ABOUT THIS EXERCISE >> Copy, word for word, the lines of the entries below between the one with "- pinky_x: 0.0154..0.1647" and the one with "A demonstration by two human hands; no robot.", inclusive, and leave out everything else.

RECORDS FOR PROCESSING >>

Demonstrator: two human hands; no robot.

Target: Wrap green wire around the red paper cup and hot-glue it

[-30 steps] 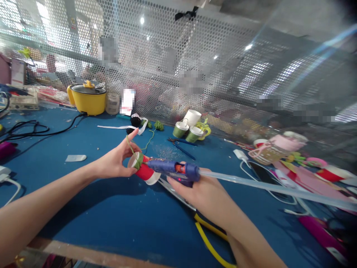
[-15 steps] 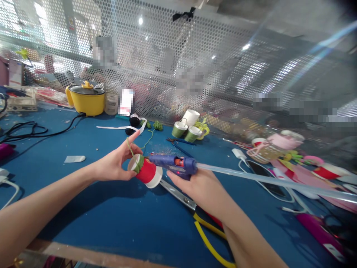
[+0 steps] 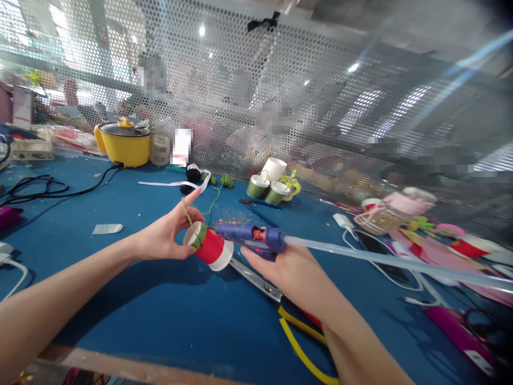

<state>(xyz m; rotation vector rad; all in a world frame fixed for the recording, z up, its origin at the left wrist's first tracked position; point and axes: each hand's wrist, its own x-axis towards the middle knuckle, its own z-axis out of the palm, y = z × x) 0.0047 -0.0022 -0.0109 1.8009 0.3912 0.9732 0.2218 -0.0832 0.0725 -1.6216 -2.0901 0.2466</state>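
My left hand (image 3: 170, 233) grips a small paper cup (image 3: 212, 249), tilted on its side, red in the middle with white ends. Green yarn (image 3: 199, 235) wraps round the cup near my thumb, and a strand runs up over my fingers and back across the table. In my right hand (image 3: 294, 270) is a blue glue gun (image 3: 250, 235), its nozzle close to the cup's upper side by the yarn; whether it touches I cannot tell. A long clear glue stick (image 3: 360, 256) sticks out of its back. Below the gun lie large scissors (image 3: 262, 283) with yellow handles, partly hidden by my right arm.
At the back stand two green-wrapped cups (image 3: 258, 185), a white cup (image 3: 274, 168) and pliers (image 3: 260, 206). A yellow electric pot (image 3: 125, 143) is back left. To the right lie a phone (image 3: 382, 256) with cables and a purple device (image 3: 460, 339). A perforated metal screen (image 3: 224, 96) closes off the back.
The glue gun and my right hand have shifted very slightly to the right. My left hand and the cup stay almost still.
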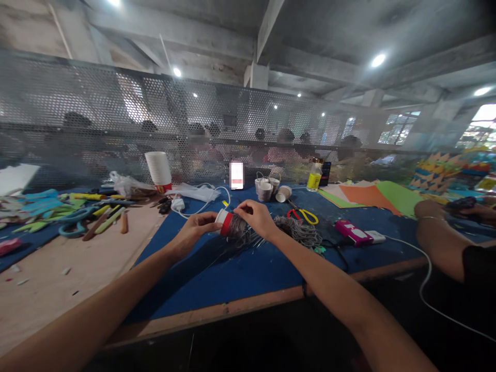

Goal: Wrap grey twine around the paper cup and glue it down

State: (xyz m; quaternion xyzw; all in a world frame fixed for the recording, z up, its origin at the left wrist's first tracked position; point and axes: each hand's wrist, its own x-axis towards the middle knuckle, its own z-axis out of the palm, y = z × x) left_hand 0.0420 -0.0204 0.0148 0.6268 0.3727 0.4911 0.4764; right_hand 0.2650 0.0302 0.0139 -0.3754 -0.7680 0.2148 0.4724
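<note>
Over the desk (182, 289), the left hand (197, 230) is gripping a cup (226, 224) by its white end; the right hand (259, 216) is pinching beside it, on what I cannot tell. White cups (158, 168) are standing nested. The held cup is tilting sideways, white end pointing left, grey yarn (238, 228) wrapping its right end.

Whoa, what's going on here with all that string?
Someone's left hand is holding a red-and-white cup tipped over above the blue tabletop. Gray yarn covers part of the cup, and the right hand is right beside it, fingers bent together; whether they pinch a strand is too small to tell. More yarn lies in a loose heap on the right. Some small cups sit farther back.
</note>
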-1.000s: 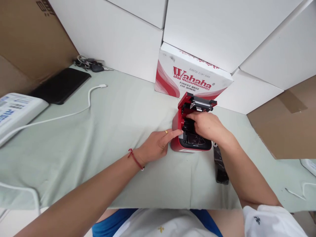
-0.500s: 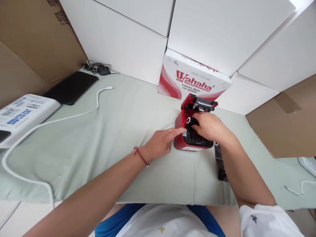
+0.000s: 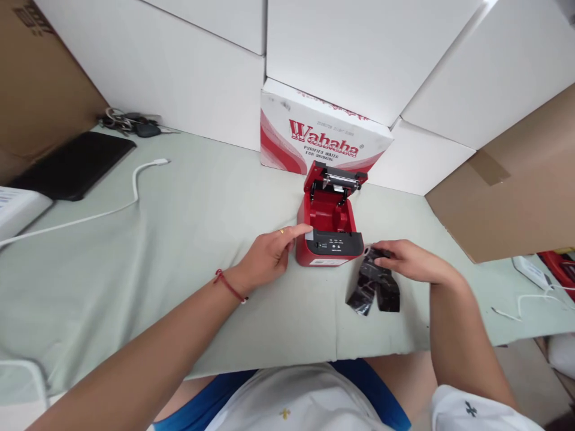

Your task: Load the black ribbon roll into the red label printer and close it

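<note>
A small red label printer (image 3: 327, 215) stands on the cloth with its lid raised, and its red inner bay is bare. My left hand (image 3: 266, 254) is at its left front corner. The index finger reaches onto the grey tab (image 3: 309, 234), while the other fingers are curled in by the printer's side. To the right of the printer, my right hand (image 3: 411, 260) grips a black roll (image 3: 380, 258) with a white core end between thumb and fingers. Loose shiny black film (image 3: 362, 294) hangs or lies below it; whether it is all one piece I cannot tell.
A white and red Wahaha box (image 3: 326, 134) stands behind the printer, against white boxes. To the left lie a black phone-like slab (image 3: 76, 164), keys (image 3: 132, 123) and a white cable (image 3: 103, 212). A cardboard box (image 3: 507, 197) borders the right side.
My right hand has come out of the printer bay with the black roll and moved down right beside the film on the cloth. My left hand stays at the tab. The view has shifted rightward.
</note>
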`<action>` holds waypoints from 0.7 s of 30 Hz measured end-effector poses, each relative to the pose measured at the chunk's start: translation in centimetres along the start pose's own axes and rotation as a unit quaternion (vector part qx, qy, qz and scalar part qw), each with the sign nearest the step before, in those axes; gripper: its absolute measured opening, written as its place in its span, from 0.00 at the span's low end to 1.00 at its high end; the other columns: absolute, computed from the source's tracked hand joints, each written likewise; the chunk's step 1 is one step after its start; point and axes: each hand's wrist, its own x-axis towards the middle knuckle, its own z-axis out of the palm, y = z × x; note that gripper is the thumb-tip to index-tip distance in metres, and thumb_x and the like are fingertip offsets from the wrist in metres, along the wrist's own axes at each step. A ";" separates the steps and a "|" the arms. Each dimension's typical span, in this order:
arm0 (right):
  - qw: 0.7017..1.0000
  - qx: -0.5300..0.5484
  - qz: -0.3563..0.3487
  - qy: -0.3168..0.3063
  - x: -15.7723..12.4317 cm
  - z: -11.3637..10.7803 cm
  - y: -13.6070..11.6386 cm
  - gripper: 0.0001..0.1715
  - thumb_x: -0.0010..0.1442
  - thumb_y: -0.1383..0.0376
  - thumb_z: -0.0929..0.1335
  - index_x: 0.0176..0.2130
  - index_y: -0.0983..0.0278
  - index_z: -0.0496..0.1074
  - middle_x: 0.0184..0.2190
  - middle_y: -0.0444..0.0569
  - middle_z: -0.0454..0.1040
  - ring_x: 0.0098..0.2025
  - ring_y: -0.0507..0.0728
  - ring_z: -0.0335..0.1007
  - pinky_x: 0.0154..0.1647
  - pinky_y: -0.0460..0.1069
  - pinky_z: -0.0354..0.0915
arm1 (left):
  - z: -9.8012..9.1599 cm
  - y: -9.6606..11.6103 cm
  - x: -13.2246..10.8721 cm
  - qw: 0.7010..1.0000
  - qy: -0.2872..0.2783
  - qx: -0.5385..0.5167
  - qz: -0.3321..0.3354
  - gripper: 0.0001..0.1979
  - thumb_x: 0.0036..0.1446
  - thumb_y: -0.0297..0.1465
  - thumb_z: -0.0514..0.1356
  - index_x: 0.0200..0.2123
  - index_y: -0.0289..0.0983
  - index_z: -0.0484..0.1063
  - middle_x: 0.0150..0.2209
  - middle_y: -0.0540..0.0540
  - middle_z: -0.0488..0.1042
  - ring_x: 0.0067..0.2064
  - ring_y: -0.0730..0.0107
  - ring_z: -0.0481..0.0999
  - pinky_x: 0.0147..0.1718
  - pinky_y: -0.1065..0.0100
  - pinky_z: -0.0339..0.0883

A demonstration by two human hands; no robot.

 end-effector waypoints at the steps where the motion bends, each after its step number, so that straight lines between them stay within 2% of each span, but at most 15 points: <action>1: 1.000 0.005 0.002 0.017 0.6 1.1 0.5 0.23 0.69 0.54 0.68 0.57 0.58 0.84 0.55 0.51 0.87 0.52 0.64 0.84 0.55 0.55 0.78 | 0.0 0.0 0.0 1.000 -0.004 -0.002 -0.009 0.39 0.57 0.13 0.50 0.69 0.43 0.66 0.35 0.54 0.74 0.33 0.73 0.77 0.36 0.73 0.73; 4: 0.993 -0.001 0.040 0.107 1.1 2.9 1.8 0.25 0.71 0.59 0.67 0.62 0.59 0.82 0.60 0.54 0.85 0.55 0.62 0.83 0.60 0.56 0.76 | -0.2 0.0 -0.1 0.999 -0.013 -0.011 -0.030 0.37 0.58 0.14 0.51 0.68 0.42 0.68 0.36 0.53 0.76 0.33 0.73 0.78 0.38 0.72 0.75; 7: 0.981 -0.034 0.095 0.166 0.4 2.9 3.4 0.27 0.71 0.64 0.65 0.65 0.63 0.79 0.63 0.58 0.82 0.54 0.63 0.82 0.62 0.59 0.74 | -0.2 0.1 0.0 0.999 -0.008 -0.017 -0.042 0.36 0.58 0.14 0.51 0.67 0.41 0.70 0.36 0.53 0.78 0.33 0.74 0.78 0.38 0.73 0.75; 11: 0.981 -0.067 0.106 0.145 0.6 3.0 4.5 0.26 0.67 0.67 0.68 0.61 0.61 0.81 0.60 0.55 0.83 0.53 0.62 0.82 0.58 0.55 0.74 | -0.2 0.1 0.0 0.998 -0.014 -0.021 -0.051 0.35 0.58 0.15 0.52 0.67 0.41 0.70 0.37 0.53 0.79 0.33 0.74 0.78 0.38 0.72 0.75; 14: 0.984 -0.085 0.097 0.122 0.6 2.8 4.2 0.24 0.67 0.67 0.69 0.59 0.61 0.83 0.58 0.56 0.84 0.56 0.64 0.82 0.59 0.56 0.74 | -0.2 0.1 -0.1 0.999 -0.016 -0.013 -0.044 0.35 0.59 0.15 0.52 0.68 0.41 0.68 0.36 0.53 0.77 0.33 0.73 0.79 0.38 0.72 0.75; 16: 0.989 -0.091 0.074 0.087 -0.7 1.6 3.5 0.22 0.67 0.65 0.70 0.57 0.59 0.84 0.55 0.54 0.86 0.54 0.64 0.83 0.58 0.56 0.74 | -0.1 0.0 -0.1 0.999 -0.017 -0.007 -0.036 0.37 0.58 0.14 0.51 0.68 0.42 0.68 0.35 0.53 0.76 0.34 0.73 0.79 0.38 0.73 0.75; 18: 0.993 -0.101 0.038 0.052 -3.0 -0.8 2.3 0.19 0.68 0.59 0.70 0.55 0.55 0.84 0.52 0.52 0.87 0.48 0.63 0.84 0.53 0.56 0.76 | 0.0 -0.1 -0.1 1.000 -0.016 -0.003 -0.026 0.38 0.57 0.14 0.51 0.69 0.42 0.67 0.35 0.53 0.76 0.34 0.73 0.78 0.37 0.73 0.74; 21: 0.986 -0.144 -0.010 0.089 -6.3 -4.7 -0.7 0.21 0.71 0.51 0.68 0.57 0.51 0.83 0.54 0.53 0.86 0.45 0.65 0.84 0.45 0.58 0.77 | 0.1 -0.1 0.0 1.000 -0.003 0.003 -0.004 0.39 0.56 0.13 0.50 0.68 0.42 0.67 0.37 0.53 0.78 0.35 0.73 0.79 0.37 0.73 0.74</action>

SOLVED EXERCISE >>
  - pinky_x: 0.0154..0.1647
  - pinky_y: -0.0460..0.1069
  - pinky_z: -0.0354..0.0915
arm1 (left):
  - z: -9.8012..9.1599 cm
  - y: -9.6606..11.6103 cm
  - x: -13.2246..10.8721 cm
  - qw: 0.7010..1.0000
  - qy: -0.2872..0.2783
  - qx: -0.5385..0.5167
  - qz: -0.3321..0.3354
  - gripper: 0.0001..0.1979
  - thumb_x: 0.0036..0.1446
  - thumb_y: -0.0297..0.1465
  - thumb_z: -0.0514..0.1356
  - index_x: 0.0200..0.2123
  - index_y: -0.0289..0.0983
  - index_z: -0.0484..0.1063
  - middle_x: 0.0150..0.2209
  - middle_y: -0.0540..0.0540
  - middle_z: -0.0488..0.1042
  - ring_x: 0.0067..0.2064
  - ring_y: -0.0730..0.0107
  - ring_z: -0.0481..0.0999
  - pinky_x: 0.0147..0.1718
  - pinky_y: -0.1065..0.0100
  - pinky_z: -0.0339..0.0883

A demonstration by two human hands; no robot.

That concludes the exercise.